Great success comes at an even greater expense. Here’s a lowdown on how Infrastructure team improved the operational costs of the Airtame Cloud environment
Great success comes at an even greater expense. Here’s a lowdown on how Infrastructure team improved the operational costs of the Airtame Cloud environment
Airtame Cloud was created as a simple service to improve the ergonomics of managing a large number of Airtame devices. The number of active users is quickly rising, and soon enough we started to encounter scalability and runaway cost issues related to the infrastructure of our Cloud product.
Our Cloud is fully backed by AWS services. Airtame devices communicate with the Cloud via secure websockets. Usage of websockets results in a large number of active connections, usually around 10k. Websockets are used to synchronize settings between the Cloud and Airtames.
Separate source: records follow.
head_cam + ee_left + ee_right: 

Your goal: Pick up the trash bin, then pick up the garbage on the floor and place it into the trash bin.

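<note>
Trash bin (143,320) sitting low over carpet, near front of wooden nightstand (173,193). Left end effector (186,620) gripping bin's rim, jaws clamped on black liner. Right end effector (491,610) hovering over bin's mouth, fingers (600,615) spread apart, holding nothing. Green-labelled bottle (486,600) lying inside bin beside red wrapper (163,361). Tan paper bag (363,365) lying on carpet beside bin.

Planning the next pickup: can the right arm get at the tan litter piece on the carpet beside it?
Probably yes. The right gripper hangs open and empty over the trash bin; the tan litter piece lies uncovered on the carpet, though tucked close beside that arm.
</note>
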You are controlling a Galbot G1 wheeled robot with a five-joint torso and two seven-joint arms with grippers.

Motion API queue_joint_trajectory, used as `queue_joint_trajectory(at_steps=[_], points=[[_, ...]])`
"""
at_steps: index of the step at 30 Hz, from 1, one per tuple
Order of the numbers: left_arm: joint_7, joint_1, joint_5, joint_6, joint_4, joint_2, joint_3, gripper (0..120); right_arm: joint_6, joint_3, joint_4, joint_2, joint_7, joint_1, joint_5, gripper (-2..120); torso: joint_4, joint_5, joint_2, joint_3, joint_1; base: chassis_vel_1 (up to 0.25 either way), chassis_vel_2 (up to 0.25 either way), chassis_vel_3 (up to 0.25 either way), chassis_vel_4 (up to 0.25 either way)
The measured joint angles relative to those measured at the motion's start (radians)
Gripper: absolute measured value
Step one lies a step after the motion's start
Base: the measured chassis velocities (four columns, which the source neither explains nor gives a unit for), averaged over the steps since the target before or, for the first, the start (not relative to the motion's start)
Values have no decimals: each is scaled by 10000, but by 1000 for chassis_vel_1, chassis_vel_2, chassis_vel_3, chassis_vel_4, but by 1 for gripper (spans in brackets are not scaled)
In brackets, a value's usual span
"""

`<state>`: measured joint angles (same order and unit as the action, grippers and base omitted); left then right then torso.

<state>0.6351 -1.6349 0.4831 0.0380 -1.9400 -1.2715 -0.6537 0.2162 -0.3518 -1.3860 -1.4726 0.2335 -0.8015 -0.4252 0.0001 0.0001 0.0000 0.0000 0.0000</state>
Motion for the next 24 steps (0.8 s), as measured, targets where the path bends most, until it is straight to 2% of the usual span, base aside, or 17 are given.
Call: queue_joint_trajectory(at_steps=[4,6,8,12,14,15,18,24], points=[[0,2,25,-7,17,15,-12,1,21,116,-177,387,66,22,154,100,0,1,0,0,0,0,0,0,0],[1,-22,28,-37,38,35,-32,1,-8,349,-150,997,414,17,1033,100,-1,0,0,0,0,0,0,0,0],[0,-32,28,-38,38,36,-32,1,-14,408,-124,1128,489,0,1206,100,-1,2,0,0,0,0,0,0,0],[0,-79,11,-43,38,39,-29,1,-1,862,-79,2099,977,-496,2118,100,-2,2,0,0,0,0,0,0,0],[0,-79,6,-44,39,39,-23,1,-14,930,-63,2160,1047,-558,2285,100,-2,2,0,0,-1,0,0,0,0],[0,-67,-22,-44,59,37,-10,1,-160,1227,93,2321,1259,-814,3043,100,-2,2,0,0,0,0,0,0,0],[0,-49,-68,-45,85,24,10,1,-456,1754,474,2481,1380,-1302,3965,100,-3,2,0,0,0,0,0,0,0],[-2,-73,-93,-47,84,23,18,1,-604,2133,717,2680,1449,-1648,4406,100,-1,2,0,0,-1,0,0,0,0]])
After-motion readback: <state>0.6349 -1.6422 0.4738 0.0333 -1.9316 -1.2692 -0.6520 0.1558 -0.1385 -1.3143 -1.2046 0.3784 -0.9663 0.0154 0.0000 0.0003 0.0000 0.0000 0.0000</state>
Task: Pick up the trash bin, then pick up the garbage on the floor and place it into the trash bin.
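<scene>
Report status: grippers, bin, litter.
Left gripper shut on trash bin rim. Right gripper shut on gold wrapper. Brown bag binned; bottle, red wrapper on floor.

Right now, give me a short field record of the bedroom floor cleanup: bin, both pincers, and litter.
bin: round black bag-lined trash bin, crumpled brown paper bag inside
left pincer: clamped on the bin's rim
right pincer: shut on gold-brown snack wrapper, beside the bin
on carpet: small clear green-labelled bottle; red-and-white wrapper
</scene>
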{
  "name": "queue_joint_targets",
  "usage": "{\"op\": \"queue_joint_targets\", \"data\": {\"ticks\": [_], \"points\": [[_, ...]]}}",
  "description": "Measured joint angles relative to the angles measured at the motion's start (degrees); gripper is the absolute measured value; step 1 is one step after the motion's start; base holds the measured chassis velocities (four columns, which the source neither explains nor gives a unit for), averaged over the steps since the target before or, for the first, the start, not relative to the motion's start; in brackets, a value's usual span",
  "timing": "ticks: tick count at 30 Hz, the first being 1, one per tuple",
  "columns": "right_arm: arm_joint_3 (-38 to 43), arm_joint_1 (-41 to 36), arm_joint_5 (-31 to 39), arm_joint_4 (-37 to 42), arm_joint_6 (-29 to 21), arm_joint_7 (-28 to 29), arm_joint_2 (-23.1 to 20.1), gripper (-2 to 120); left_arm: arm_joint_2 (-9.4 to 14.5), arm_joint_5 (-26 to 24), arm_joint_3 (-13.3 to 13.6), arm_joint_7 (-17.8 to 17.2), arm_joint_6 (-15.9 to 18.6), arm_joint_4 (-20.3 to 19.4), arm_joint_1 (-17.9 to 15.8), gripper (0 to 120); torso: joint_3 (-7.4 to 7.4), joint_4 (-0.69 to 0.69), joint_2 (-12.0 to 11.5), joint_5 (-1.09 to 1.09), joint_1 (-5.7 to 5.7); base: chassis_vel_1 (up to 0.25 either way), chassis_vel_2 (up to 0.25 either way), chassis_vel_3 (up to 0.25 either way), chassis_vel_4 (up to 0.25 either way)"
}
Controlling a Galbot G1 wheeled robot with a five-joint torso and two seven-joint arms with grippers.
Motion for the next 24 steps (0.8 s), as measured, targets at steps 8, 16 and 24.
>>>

The size of the exchanged data is relatively high. Devices send pictures of dynamic dashboards, which are displayed while the Airtame device is not streaming.
If we gather all these facts we start to see that Cloud costs are related to the increasing number of users. This was a good starting point for us.
Our infrastructure hasn’t changed much over the last few months, the only change was the number of users – which is, of course, a great problem to have!
We discovered the problem quite quickly: we were running server instances in multiple availability zones (AZ) inside one region. From our billing information, we could see that we were transferring around 2200 GB per day. 1900 GB inside AZs and 300 GB to the internet. Prices for transferring to the internet are 10x higher than between AZs. Costs for transfer between AZs should be zero.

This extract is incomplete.